#### Collected data
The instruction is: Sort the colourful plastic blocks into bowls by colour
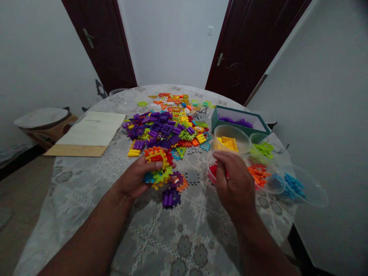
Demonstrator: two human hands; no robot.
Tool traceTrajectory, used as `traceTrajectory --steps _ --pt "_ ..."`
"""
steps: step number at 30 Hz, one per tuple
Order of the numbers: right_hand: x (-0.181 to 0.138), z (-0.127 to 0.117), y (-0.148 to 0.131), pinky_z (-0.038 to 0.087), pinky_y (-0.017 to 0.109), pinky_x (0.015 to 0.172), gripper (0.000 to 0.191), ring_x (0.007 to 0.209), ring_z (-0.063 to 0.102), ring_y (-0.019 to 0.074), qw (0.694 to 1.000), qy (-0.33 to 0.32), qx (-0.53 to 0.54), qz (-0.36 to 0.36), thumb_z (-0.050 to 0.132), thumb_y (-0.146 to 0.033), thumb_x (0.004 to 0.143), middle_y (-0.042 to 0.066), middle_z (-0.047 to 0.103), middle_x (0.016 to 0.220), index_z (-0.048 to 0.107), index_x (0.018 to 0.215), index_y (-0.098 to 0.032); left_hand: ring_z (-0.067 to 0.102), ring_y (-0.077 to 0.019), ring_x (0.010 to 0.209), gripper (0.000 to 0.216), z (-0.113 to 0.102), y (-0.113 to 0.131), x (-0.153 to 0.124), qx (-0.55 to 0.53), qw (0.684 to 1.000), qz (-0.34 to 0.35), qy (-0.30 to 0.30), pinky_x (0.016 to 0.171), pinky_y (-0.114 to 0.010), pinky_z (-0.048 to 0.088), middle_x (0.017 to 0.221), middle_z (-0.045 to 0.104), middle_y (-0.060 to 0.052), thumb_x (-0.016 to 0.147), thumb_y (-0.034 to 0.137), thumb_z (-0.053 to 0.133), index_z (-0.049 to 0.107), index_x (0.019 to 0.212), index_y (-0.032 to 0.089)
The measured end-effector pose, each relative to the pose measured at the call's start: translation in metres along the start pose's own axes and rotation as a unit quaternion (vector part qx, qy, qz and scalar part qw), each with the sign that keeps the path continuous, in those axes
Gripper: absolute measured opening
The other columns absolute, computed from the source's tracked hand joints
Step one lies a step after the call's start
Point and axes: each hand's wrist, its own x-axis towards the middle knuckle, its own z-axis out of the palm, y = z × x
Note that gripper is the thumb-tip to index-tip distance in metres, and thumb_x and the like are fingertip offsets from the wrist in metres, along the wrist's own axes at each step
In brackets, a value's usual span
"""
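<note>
In the head view, the right hand (237, 182) covers much of a tub (211, 179) of red pieces (213, 170), so I cannot tell whether its fingers pinch anything; the left hand (134, 175), fingers mostly hidden, clamps multicoloured toothed pieces (161, 173) beyond its palm, near the mostly purple heap (163, 128)

No lettering, brand or number can be read. Faint grey marks on the pale cream rectangular paper sheet (83, 132) are too weak to make out, and the small flat white plastic pieces (165, 98) are too small to show any print.
</note>
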Motion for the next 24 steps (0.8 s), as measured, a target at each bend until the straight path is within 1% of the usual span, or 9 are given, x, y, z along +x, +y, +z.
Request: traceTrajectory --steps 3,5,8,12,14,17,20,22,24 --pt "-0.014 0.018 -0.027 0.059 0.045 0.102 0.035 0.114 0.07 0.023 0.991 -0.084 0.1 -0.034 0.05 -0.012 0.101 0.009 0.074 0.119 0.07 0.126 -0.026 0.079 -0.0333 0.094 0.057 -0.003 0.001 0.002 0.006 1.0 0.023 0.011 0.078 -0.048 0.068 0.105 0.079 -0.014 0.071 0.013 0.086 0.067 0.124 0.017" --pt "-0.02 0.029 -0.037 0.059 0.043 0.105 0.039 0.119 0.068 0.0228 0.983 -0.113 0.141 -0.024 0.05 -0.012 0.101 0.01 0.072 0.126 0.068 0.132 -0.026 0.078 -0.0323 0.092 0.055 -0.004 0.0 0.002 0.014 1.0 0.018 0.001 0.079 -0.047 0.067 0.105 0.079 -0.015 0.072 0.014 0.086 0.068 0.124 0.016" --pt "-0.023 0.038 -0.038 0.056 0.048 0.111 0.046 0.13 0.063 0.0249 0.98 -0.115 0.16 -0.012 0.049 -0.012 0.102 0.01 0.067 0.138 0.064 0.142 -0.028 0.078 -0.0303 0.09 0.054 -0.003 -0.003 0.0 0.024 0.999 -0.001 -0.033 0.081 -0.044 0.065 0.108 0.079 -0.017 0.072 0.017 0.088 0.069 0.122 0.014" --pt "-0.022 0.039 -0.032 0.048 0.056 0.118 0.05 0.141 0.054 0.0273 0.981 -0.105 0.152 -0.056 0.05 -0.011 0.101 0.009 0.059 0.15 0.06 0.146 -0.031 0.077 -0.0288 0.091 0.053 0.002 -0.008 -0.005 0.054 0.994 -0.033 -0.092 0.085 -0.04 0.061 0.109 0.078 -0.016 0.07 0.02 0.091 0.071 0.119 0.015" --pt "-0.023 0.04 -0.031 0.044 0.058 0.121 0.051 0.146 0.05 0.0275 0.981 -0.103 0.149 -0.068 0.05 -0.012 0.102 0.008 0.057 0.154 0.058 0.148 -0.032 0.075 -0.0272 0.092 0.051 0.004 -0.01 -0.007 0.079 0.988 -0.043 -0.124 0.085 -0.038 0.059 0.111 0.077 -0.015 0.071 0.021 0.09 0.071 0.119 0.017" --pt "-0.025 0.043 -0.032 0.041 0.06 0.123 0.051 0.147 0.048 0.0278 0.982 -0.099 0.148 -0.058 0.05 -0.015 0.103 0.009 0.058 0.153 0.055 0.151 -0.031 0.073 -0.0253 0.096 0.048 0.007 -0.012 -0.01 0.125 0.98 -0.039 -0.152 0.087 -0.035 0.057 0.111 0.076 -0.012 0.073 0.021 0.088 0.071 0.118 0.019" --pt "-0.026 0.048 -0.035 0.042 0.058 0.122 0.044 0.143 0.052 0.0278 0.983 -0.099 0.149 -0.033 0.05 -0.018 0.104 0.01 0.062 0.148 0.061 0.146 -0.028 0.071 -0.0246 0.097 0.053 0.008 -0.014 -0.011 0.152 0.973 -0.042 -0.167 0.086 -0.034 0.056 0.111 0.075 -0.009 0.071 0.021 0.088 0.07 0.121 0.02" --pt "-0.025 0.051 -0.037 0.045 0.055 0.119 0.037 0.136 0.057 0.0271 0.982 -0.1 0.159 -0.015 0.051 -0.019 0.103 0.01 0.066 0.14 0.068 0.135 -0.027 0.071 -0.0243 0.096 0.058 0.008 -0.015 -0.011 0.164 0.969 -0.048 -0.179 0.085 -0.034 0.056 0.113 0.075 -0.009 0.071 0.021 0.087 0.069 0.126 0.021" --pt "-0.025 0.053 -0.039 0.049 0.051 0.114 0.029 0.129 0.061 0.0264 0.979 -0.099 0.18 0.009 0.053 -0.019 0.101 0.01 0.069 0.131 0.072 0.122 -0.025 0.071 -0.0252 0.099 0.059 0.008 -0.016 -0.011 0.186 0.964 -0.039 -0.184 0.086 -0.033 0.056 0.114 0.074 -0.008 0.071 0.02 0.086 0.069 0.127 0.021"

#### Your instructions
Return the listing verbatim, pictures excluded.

#### Task response
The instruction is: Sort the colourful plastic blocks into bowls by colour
Demonstrator: two human hands; no robot.
Tool traceTrajectory, used as `traceTrajectory --steps _ --pt "_ ..."`
"""
steps: step number at 30 Hz, one per tuple
Order of the numbers: right_hand: x (-0.181 to 0.138), z (-0.127 to 0.117), y (-0.148 to 0.131), pinky_z (-0.038 to 0.087), pinky_y (-0.017 to 0.109), pinky_x (0.015 to 0.172), gripper (0.000 to 0.191), ring_x (0.007 to 0.209), ring_z (-0.063 to 0.102), ring_y (-0.019 to 0.074), qw (0.694 to 1.000), qy (-0.33 to 0.32), qx (-0.53 to 0.54), qz (-0.36 to 0.36), thumb_z (-0.050 to 0.132), thumb_y (-0.146 to 0.033), thumb_x (0.004 to 0.143), middle_y (-0.042 to 0.066), middle_z (-0.047 to 0.103), middle_x (0.016 to 0.220), index_z (-0.048 to 0.107), index_x (0.018 to 0.215), index_y (-0.098 to 0.032); left_hand: ring_z (-0.067 to 0.102), ring_y (-0.077 to 0.019), ring_x (0.010 to 0.209), gripper (0.000 to 0.216), z (-0.113 to 0.102), y (-0.113 to 0.131), x (-0.153 to 0.124), qx (-0.55 to 0.53), qw (0.684 to 1.000), qz (-0.34 to 0.35), qy (-0.30 to 0.30), pinky_x (0.016 to 0.171), pinky_y (-0.114 to 0.010), pinky_z (-0.048 to 0.088), middle_x (0.017 to 0.221), middle_z (-0.045 to 0.104), middle_y (-0.060 to 0.052), thumb_x (-0.016 to 0.147), thumb_y (-0.034 to 0.137), thumb_z (-0.053 to 0.133), index_z (-0.049 to 0.107), index_x (0.019 to 0.212), index_y (-0.032 to 0.089)
The measured end-effector pose, each relative to the pose measured at the call's start: translation in metres along the start pose's own axes and rotation as a unit quaternion (vector part qx, qy, qz and scalar part qw), each with the sign that keeps the path continuous, in those axes
Gripper: absolute measured opening
The other columns absolute, computed from the source's tracked hand joints
Step one lies a step after the call's start
Point and axes: each hand's wrist, its own x-axis towards the middle knuckle, its own z-axis out of the palm, y = z × x
Note that gripper is the thumb-tip to index-tip distance in metres, and thumb_x and the like are fingertip offsets from the wrist in metres, along the wrist's own axes at each step
In brackets, a value's usual span
"""
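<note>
In the head view, the right hand (237, 182) covers much of a tub (211, 179) of red pieces (213, 170), so I cannot tell whether its fingers pinch anything; the left hand (134, 175), fingers mostly hidden, clamps multicoloured toothed pieces (161, 173) beyond its palm, near the mostly purple heap (163, 128)

No lettering, brand or number can be read. Faint grey marks on the pale cream rectangular paper sheet (83, 132) are too weak to make out, and the small flat white plastic pieces (165, 98) are too small to show any print.
</note>
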Motion for the next 24 steps (0.8 s), as measured, a target at each bend until the straight path is within 1% of the usual span, or 9 are given, x, y, z along +x, +y, +z.
Request: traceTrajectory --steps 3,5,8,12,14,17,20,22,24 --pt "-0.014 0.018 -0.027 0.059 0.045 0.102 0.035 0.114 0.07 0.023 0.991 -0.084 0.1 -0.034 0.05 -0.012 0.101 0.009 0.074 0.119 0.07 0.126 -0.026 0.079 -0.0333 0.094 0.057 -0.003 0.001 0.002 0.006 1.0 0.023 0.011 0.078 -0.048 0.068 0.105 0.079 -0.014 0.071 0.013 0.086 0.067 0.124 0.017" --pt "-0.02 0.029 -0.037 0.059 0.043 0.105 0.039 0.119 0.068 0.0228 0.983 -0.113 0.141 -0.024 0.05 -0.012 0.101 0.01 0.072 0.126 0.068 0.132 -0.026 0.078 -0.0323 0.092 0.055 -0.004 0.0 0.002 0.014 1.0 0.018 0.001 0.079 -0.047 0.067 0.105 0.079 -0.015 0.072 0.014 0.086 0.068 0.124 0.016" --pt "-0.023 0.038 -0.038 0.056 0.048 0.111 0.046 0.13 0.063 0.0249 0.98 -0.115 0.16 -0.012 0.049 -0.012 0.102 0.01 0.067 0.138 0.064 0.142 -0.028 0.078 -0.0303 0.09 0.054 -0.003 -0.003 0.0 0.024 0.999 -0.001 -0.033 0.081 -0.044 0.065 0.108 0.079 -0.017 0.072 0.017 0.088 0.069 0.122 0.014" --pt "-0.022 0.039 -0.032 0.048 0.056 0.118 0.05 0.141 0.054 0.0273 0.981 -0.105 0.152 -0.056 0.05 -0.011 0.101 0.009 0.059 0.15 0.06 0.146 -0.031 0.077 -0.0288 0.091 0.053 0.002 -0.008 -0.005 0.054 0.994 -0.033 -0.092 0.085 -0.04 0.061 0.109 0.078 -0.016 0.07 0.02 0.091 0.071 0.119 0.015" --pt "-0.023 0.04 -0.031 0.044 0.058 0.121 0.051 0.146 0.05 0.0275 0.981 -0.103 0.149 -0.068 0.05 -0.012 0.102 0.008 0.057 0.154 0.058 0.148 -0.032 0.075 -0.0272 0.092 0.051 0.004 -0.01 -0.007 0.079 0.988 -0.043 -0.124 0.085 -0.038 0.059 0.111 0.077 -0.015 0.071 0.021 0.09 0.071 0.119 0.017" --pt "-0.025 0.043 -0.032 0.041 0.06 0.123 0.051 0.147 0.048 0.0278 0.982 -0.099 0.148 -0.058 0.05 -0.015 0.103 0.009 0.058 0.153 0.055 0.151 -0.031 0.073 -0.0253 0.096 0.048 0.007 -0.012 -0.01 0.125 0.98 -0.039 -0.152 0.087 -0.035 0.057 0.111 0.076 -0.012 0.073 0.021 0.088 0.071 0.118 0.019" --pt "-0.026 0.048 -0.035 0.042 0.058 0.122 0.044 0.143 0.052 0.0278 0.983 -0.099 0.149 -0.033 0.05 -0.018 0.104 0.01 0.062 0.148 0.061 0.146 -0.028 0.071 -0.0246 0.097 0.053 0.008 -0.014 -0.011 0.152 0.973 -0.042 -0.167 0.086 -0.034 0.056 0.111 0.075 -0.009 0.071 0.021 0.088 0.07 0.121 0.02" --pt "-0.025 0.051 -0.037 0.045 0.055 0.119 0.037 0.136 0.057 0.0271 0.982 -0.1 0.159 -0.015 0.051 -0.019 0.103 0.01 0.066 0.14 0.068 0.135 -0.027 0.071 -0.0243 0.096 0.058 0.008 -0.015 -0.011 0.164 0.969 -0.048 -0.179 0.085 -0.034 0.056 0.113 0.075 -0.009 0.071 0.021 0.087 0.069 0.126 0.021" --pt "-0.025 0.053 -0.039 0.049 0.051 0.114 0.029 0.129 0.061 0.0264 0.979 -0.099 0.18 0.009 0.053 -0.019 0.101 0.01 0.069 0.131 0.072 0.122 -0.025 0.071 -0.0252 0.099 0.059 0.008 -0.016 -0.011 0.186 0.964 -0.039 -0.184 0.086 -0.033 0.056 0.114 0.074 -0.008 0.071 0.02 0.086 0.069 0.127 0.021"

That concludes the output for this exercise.